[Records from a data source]
┌──

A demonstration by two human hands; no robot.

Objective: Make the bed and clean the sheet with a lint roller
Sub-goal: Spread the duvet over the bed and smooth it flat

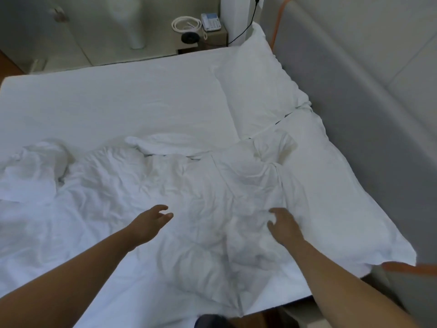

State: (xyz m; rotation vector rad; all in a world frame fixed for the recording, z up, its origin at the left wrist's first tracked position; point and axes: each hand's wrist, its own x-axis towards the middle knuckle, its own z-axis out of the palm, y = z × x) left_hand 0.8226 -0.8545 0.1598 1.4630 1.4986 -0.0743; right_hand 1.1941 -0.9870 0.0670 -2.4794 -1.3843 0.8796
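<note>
A white bed fills the view, its flat fitted sheet (118,100) smooth across the far half. A crumpled white duvet (132,185) lies bunched over the near half. Two white pillows sit against the headboard at the right, one far (257,91) and one near (331,185). My left hand (149,223) hovers just above the duvet with relaxed, slightly spread fingers, holding nothing. My right hand (283,223) rests on the rumpled duvet beside the near pillow, fingers curling into a fold of the cloth. No lint roller is in view.
A grey padded headboard (354,79) with orange trim runs along the right. Beyond the bed stands a bedside table (212,36) with a telephone (210,21), a coiled white cable (186,23) and a black round object. Wood floor shows at the far left.
</note>
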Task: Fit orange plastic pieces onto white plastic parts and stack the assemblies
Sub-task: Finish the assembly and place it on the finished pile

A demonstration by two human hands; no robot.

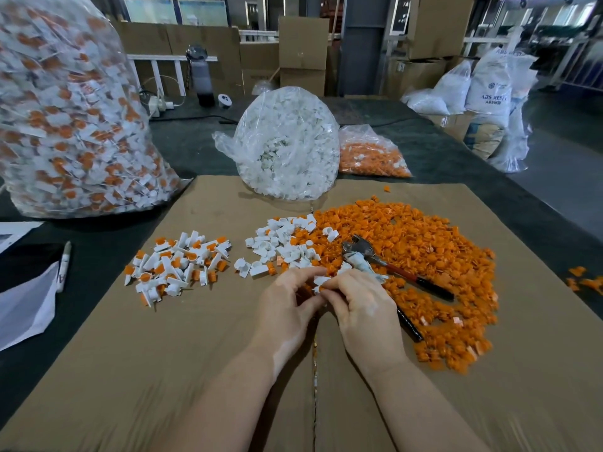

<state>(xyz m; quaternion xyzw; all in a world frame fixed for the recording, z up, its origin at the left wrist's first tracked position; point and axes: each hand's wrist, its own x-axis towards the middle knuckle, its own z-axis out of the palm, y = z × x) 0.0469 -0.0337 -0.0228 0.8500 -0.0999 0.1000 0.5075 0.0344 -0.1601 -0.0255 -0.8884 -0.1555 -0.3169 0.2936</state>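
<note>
Both hands, L (287, 305) & R (362, 308), pinch white part (321, 281); pliers (391, 267) just behind on orange pile (424, 256).

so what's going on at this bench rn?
A person is assembling small parts by hand. The left hand and right hand together pinch a white part with a bit of orange at it, over the cardboard sheet. Loose orange pieces are heaped on the right, loose white parts sit beside them, and finished assemblies are piled on the left. Pliers lie on the orange heap, untouched.
</note>
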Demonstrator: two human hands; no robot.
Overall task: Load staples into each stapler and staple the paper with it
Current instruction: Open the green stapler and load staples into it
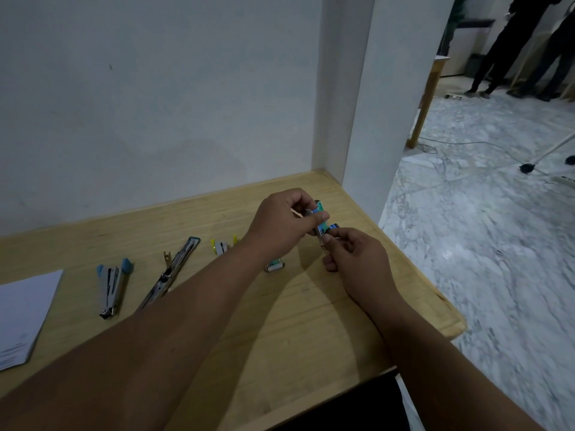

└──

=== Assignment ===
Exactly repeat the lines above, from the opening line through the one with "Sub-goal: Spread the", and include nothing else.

=== Completed task ===
A demonstration by two human hands; no robot.

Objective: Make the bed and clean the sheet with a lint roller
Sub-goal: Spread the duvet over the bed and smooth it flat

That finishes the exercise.